[Source data]

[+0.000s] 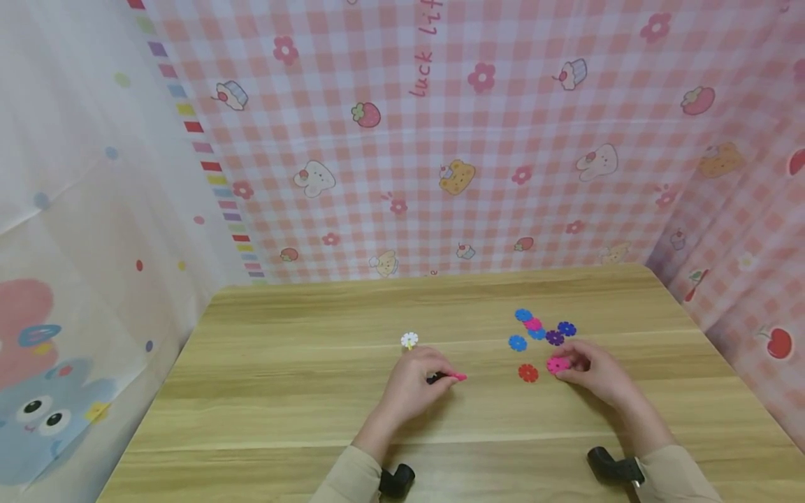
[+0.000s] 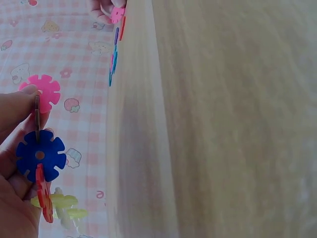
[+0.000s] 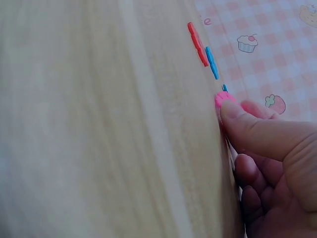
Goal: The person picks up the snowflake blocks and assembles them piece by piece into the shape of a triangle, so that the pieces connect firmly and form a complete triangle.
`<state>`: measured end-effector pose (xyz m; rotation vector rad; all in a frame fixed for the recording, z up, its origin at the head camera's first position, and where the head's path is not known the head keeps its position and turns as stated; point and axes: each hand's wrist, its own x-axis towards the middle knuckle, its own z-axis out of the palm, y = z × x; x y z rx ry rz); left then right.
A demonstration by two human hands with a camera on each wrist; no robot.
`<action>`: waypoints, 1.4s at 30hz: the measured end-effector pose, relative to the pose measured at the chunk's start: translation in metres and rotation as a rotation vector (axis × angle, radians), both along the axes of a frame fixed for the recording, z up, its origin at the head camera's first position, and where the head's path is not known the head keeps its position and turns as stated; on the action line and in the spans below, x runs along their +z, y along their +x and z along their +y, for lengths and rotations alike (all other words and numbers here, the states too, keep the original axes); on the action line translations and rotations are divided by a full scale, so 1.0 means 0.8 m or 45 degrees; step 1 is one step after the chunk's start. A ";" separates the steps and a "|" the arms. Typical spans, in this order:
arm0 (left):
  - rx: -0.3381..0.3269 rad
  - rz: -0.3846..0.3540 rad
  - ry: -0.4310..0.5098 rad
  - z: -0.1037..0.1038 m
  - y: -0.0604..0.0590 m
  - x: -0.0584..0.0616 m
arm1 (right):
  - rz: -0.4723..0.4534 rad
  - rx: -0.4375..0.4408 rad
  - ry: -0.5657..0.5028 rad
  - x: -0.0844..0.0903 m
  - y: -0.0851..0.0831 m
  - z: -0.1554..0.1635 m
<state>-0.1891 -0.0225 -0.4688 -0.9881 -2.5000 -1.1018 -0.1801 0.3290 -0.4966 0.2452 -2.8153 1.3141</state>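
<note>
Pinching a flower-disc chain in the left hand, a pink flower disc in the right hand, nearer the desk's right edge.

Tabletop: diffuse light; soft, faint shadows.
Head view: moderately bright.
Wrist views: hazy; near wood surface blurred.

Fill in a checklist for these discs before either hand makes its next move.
1. Left hand grips the chain: ok, it pinches the pink end disc.
2. Blue disc joined to the red one below: ok.
3. Right hand holds a disc: ok, a second pink one.
4. Both pink discs touching: not ok, well apart.
5. Table between hands free of discs: not ok, a loose red disc lies there.
6. Their slots lined up: cannot tell.
</note>
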 end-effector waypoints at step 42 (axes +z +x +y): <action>0.014 -0.025 0.109 0.003 0.007 -0.007 | -0.064 0.289 -0.405 0.026 0.025 -0.152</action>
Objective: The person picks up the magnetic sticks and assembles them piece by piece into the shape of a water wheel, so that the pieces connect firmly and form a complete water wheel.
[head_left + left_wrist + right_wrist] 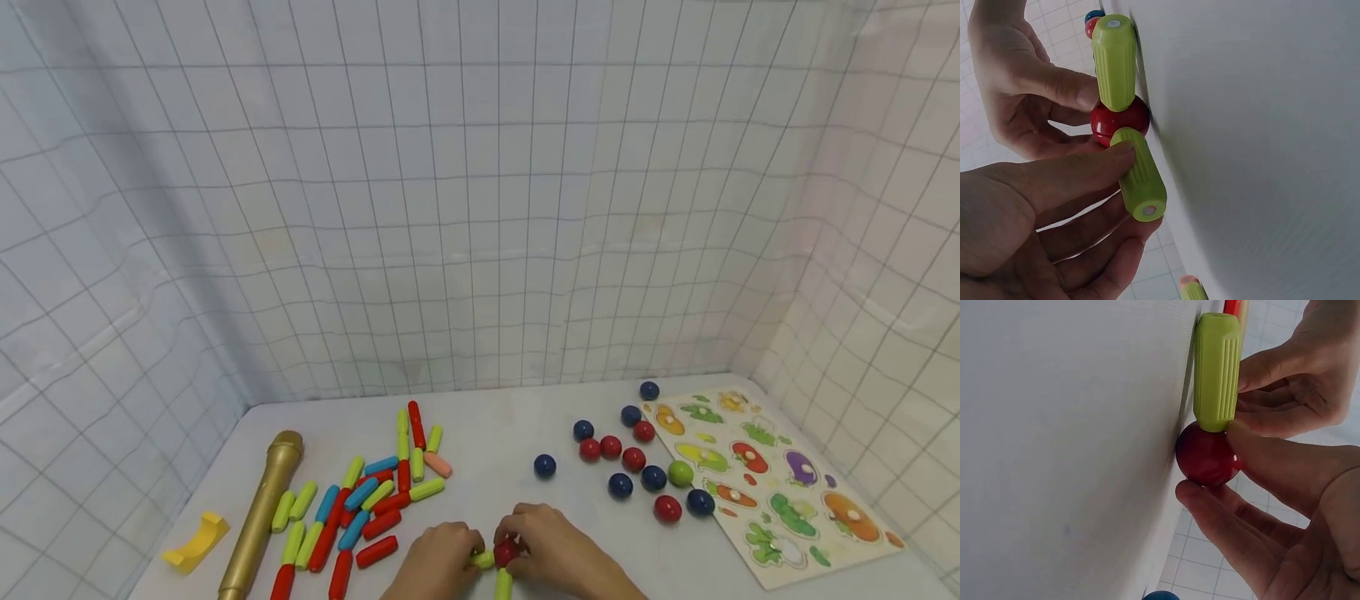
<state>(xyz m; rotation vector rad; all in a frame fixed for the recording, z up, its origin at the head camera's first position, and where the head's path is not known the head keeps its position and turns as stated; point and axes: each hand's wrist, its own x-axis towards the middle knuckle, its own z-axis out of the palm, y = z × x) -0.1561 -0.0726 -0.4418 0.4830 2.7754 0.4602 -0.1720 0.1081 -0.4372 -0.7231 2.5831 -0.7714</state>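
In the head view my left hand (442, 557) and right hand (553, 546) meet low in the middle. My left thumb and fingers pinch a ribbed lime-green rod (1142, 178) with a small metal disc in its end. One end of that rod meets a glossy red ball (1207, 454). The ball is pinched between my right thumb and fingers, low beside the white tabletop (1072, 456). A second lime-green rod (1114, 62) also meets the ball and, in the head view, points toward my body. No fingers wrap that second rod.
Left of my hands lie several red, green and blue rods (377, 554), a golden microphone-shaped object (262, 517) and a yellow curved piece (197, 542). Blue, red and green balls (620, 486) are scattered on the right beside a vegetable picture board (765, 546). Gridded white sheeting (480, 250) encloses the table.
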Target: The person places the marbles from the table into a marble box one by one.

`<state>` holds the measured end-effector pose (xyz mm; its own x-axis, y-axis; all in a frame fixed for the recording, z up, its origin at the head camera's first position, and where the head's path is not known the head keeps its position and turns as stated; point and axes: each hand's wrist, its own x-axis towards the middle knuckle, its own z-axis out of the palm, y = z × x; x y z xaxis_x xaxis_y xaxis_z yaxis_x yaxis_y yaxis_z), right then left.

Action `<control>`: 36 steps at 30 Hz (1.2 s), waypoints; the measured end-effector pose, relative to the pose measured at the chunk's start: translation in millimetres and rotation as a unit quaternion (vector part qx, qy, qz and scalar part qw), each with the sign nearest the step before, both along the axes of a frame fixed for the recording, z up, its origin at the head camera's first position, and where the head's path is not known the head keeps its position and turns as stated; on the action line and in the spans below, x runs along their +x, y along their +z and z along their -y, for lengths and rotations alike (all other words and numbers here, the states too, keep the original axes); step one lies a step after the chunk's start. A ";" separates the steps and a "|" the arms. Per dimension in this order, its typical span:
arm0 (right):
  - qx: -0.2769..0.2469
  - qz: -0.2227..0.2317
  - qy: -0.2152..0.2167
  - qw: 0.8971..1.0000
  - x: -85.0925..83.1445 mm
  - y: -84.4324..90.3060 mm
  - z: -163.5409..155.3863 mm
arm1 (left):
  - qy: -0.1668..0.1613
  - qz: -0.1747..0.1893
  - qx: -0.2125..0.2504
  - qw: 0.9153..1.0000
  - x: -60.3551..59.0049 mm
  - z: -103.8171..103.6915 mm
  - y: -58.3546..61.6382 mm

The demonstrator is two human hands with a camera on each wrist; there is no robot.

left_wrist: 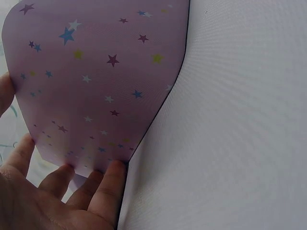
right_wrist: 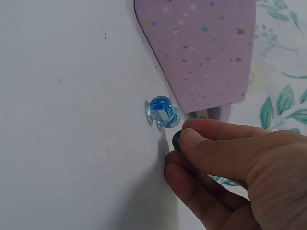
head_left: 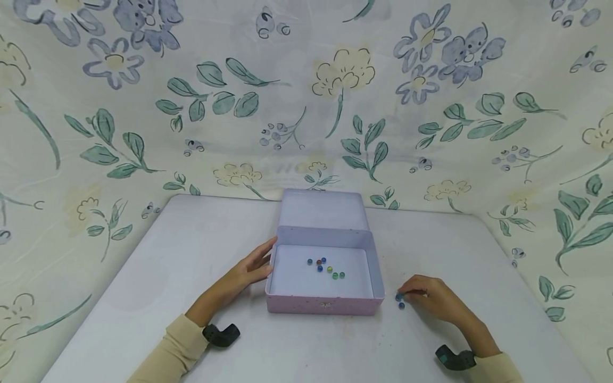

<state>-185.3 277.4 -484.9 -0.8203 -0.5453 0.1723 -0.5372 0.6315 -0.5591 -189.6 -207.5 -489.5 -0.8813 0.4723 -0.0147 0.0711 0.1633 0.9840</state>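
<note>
An open pink-lilac box [head_left: 316,305] with a star print stands on the table, its lid tipped back. Several small glass marbles [head_left: 320,268], in blue, green, yellow and brown, lie on its pale floor. My left hand [head_left: 246,271] touches the box's left wall with its fingers extended; in the left wrist view the fingertips [left_wrist: 111,175] rest along the starry side. Right of the box, my right hand [head_left: 431,297] pinches a dark marble [right_wrist: 176,140] between thumb and forefinger. Close by its fingertips, two clear blue-swirled marbles [right_wrist: 161,109] sit on the table.
The white table [head_left: 191,234] extends around the box on both sides. Behind it hangs a floral cloth [head_left: 297,122], which also comes down at the left and right. A black wrist device [head_left: 221,335] shows at the left cuff, another [head_left: 455,358] at the right.
</note>
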 end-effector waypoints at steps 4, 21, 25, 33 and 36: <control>-0.010 -0.012 0.006 1.000 -0.1 2.4 -0.9 | -0.001 0.000 0.001 1.000 0.2 0.4 0.5; -0.027 -0.031 0.014 0.999 -7.4 30.7 1.9 | -0.001 0.004 0.004 1.000 0.8 1.4 -0.2; -0.040 -0.049 0.028 0.998 -10.7 36.6 4.7 | 0.001 0.005 0.002 1.000 0.8 0.9 -0.7; -0.048 -0.055 0.038 0.997 -19.2 50.4 14.0 | 0.008 0.010 -0.003 1.000 0.8 -0.3 -0.7; -0.042 -0.060 0.040 0.997 -22.8 57.3 19.0 | 0.007 0.008 -0.004 1.000 0.2 -0.5 -0.4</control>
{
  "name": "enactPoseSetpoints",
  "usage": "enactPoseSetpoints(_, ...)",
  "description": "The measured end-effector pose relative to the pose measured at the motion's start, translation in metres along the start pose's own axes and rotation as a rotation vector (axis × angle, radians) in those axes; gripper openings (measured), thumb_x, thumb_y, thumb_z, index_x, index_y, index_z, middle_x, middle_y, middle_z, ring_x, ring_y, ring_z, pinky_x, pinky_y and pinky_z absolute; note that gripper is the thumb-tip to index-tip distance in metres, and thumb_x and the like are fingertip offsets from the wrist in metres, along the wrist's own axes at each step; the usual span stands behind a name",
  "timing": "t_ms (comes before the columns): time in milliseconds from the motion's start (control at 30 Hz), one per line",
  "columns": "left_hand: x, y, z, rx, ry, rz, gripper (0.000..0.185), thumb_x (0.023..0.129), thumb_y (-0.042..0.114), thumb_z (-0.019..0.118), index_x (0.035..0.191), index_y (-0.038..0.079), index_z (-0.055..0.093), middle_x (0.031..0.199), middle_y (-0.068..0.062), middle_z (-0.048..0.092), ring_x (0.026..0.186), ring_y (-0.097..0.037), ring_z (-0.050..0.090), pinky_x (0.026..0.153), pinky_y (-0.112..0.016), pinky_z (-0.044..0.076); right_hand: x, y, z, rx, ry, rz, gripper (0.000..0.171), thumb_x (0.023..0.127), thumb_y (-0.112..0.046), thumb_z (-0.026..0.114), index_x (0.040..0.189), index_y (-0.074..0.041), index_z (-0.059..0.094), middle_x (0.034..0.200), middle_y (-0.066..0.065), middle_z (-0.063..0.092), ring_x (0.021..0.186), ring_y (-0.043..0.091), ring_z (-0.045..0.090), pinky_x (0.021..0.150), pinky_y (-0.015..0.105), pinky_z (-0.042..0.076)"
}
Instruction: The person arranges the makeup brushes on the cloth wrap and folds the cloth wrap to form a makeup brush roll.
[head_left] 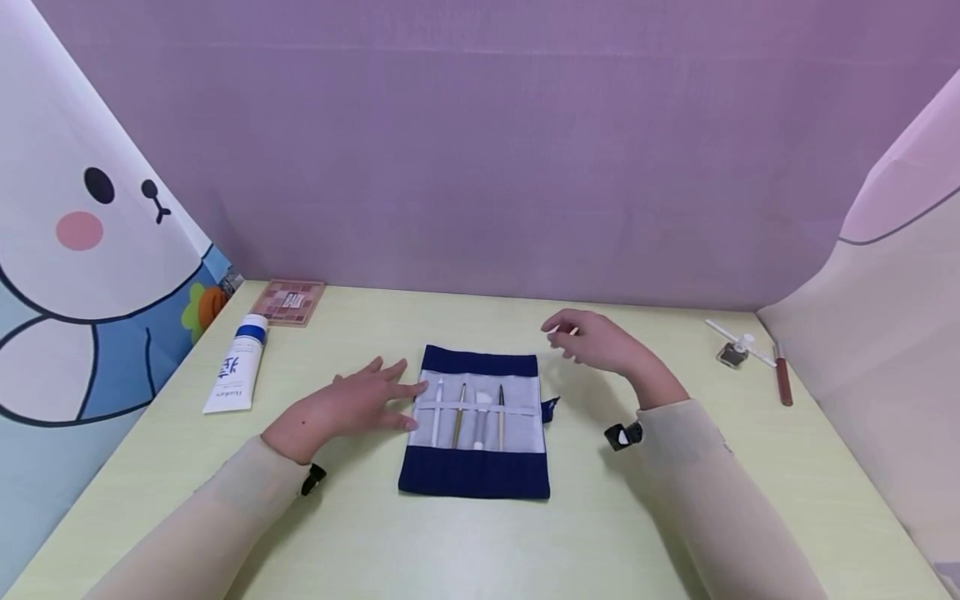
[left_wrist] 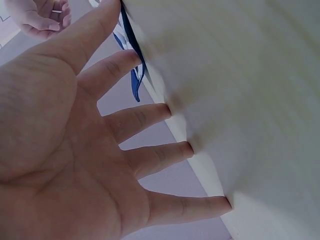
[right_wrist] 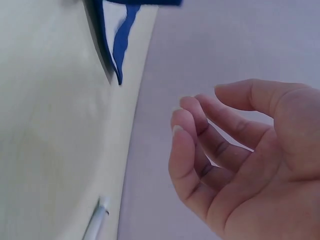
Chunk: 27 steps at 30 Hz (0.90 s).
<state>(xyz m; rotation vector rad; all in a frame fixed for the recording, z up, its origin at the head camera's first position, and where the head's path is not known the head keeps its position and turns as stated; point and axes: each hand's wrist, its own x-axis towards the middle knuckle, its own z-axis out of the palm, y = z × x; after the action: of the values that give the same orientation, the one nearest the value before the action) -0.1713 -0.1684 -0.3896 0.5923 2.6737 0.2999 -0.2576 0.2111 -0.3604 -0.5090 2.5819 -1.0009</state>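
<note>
A navy and pale grey cloth roll-up pouch lies unfolded on the table. Its elastic band holds several slim tools side by side: a white stick, a gold-brown stick, a thicker white-topped tool and a thin dark-tipped one. My left hand rests with spread fingers at the pouch's left edge; in the left wrist view its fingertips meet the tabletop. Above the table, beyond the pouch's upper right corner, hangs my right hand, fingers loosely curled around nothing. A navy tie sticks out at the pouch's right side.
At the left stand out a white tube with a blue band and a pink palette. On the far right lie a small dark bottle, white sticks beside it, and a reddish-brown slim tube. A purple cloth hangs behind the table.
</note>
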Motion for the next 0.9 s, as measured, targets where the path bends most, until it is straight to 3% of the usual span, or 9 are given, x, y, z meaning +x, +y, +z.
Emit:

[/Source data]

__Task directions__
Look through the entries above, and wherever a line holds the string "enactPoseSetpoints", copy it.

__Task response__
  "name": "enactPoseSetpoints",
  "usage": "enactPoseSetpoints(_, ...)",

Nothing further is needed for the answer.